* Task to complete *
Keep to one stretch of the data below, the lines from the one with "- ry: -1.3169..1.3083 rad" up to and including the one with "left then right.", and return that stretch exactly.

* Dataset extract *
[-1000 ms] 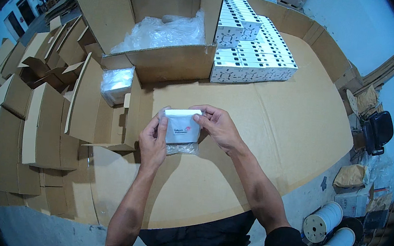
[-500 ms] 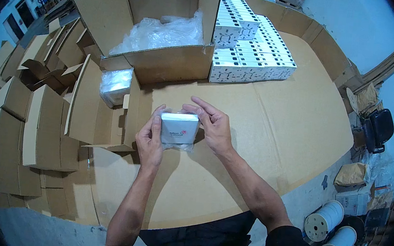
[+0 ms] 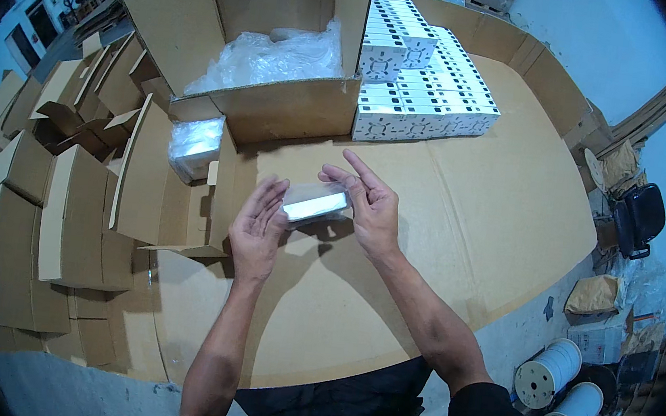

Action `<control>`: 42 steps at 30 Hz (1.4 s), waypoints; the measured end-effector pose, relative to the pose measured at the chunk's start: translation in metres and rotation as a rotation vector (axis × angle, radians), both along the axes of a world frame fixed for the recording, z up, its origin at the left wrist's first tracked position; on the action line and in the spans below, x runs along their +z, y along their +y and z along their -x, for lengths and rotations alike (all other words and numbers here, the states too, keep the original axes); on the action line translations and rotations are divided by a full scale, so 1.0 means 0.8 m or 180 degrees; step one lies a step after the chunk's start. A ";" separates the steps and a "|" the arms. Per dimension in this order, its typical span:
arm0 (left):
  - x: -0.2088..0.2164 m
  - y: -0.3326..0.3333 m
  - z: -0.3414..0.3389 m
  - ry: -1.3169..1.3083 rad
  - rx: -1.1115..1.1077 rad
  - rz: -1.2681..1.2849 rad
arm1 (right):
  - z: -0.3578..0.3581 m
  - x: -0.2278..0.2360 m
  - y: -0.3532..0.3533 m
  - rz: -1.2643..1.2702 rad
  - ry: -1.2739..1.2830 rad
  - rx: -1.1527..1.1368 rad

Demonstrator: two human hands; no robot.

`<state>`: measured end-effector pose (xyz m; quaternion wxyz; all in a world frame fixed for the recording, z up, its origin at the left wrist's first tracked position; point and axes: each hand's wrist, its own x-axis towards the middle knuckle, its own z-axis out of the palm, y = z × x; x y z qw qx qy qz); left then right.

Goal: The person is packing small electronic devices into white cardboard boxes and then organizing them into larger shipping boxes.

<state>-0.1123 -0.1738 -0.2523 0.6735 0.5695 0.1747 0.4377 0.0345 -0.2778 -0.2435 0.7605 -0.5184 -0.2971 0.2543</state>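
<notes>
The white box (image 3: 316, 206) has tipped, narrow side showing — now between left hand (image 3: 256, 228) and right hand (image 3: 375, 215) fingertips, in a slick-looking clear bag (image 3: 308, 192) (probably light, stiff; best held by its ends). Left fingers extended, right spread — whether clamped, I can't tell.

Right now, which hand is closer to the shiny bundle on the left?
The left hand. It is to the right of the bundle; the right hand is farther right, beyond the small white box.

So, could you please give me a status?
Left hand, right hand at opposite ends; plastic-wrapped white box held between; open carton left, not blocking.
</notes>
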 end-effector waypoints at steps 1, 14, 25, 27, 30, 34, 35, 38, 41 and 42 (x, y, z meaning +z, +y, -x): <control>-0.004 0.001 0.002 0.0253 -0.0093 -0.0152 | -0.001 0.000 0.000 -0.0001 0.0002 0.0002; -0.004 0.014 0.004 0.0889 0.0464 -0.0748 | 0.002 0.002 0.003 0.0176 -0.0526 -0.0172; 0.001 0.016 0.007 0.0624 0.0410 -0.0250 | -0.015 0.014 -0.013 0.0908 0.0213 0.0596; 0.004 0.014 0.006 0.0654 0.0393 -0.0458 | -0.019 0.011 -0.016 0.0372 -0.0416 0.0426; 0.009 0.013 0.008 0.0544 0.0438 -0.0677 | -0.021 0.015 -0.021 0.0053 -0.0443 0.0514; -0.005 0.013 0.002 0.0151 0.0377 -0.0182 | -0.016 0.014 -0.016 0.0165 -0.0344 0.0551; -0.007 0.013 -0.001 0.0047 0.0424 0.0064 | -0.013 0.013 -0.013 0.0205 -0.0142 0.0540; -0.021 0.016 -0.005 -0.0019 0.0608 0.0427 | -0.015 0.013 -0.014 0.0718 -0.0170 0.0735; -0.023 0.020 -0.004 -0.0423 0.0178 0.0705 | -0.017 0.011 -0.014 0.1186 -0.0388 0.1026; -0.021 0.021 -0.005 -0.0425 0.0182 0.0701 | -0.017 0.009 -0.013 0.1185 -0.0371 0.1114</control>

* Written response *
  - ry: -1.3169..1.3083 rad
  - rx: -1.1115..1.1077 rad
  - rz: -1.2681..1.2849 rad
arm1 (right):
  - z: -0.3578..0.3581 m
  - x: -0.2278..0.2360 m
  - y: -0.3532..0.3533 m
  - rz: -1.2643..1.2702 rad
  - ry: -1.2739..1.2830 rad
  - rx: -1.1527..1.1368 rad

Demonstrator: two human hands; no robot.

`<state>`: measured end-effector pose (xyz m; quaternion wxyz; all in a world frame fixed for the recording, z up, its origin at the left wrist's first tracked position; point and axes: each hand's wrist, its own x-axis towards the middle knuckle, its own z-axis out of the palm, y = z × x; x y z qw qx qy qz); left then right.

This exercise has been worked through to completion.